Finding available software
1234Downloading macOS Monterey 12.6
Password: 

 

When I add the "set timeout -1" part in the expect section, it doesn't print the password early, but it doesn't seem to print it at all either since it just sits on the Password: prompt.

roach
New Contributor III

@PhillyPhoto I recommend you abandon ship and use Nudge: https://github.com/macadmins/nudge/wiki/Jamf-Pro-Guide

I needed to migrate users from BigSur to Monterey on Intels and M1s using a deferral. Nudge checked all the boxes for me, and it's highly customizable.
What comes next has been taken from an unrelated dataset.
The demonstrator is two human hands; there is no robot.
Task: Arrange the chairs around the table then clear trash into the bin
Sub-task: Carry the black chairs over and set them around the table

Make sure you set it up to ping your Self Service policy rather than the installer from the applications folder.  I used this for the policy execute command:

echo "password" | /Applications/Install\ macOS\ Monterey.app/Contents/Resources/startosinstall --user admin --stdinpass --agreetolicense --nointeraction --forcequitapps --pidtosignal

 

bwoods
Valued Contributor

@PhillyPhoto I completely agree with @roach. Use Nudge or S.U.P.E.R.M.A.N to get your updates out reliably.